_WHAT THE TASK REQUIRES_
Once you reach the line that contains "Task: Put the", retype it and each later line exactly as written, stopping only at the end of the listing.

_DATASET ENTRIES_

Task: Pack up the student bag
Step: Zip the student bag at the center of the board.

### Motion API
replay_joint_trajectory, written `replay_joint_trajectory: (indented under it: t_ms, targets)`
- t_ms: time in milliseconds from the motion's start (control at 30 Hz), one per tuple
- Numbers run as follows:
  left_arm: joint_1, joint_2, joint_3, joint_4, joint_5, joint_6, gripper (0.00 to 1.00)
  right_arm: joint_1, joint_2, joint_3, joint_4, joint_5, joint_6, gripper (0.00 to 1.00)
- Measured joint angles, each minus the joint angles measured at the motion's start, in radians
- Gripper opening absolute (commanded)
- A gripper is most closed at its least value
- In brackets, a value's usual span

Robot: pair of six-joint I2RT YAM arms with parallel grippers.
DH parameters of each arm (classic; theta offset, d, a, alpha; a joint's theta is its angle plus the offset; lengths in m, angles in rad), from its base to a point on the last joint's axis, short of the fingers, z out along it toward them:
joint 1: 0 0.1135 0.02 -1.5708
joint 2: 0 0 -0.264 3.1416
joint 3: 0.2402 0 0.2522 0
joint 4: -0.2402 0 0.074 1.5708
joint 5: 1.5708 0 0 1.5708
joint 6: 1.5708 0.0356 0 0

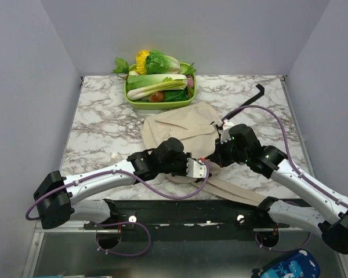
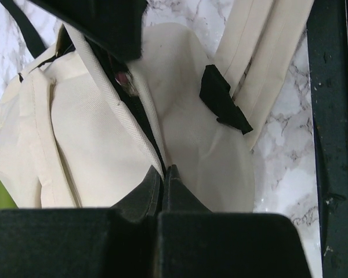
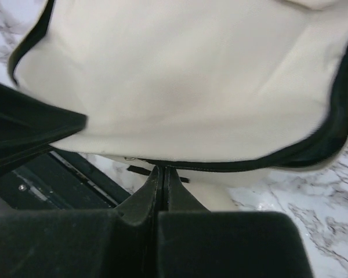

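Note:
The student bag [image 1: 180,130], a soft beige canvas backpack, lies in the middle of the marble table with its wide straps [image 1: 238,194] trailing toward the near edge. My left gripper [image 1: 204,168] is at the bag's near side. In the left wrist view my left gripper [image 2: 164,169] is shut on the black zipper edge of the bag [image 2: 93,133], with a black buckle [image 2: 220,98] beside it. My right gripper [image 1: 218,152] is close to the left one. In the right wrist view my right gripper [image 3: 163,168] pinches the black-trimmed edge of the lifted bag [image 3: 185,75].
A green tray [image 1: 162,105] of vegetables stands at the back of the table. A black strap end [image 1: 259,91] lies at the back right. A blue printed case [image 1: 287,267] sits below the table at bottom right. A black rail [image 1: 180,211] runs along the near edge.

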Motion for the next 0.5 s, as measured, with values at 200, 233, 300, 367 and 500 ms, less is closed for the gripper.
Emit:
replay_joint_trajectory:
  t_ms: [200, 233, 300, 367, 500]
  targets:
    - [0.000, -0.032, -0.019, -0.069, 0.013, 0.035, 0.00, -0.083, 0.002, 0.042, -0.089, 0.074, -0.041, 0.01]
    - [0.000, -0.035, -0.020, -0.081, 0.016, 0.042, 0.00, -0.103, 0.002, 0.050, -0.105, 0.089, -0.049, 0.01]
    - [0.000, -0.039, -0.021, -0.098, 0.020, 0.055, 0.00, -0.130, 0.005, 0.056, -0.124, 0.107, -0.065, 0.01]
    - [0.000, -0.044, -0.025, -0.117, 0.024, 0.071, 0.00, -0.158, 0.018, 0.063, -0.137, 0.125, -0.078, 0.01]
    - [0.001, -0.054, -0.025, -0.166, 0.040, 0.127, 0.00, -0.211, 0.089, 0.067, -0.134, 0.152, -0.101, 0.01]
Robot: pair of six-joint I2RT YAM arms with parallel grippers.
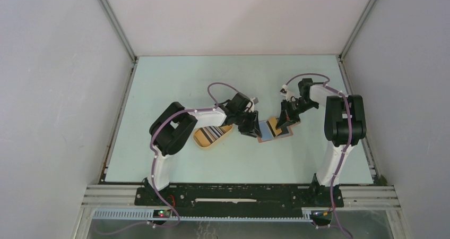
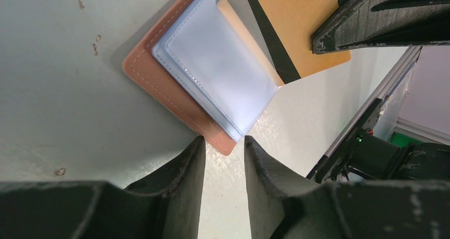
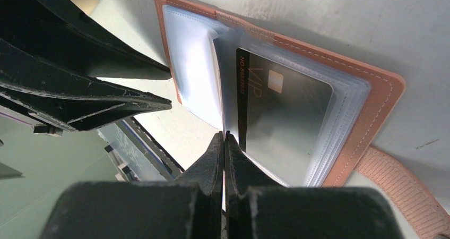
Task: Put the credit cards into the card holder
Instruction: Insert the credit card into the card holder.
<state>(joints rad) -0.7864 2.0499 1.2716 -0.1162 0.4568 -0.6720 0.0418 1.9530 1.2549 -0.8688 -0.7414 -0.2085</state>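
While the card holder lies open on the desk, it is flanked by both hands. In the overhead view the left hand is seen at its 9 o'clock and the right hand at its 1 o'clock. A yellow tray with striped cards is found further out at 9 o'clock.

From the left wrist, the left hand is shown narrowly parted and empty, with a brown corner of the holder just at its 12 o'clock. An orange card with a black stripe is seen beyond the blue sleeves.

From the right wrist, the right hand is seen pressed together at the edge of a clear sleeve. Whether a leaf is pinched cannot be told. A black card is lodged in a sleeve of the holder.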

_SOLUTION TO THIS TASK_
Task: Put the credit cards into the card holder
Instruction: Insert the credit card into the card holder.
<state>(joints rad) -0.7864 2.0499 1.2716 -0.1162 0.4568 -0.6720 0.0418 1.9530 1.2549 -0.8688 -0.7414 -0.2085</state>
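While the card holder lies open on the desk, it is flanked by both hands. In the overhead view the left hand is seen at its 9 o'clock and the right hand at its 1 o'clock. A yellow tray with striped cards is found further out at 9 o'clock.

From the left wrist, the left hand is shown narrowly parted and empty, with a brown corner of the holder just at its 12 o'clock. An orange card with a black stripe is seen beyond the blue sleeves.

From the right wrist, the right hand is seen pressed together at the edge of a clear sleeve. Whether a leaf is pinched cannot be told. A black card is lodged in a sleeve of the holder.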

Nothing else is required to complete the exercise.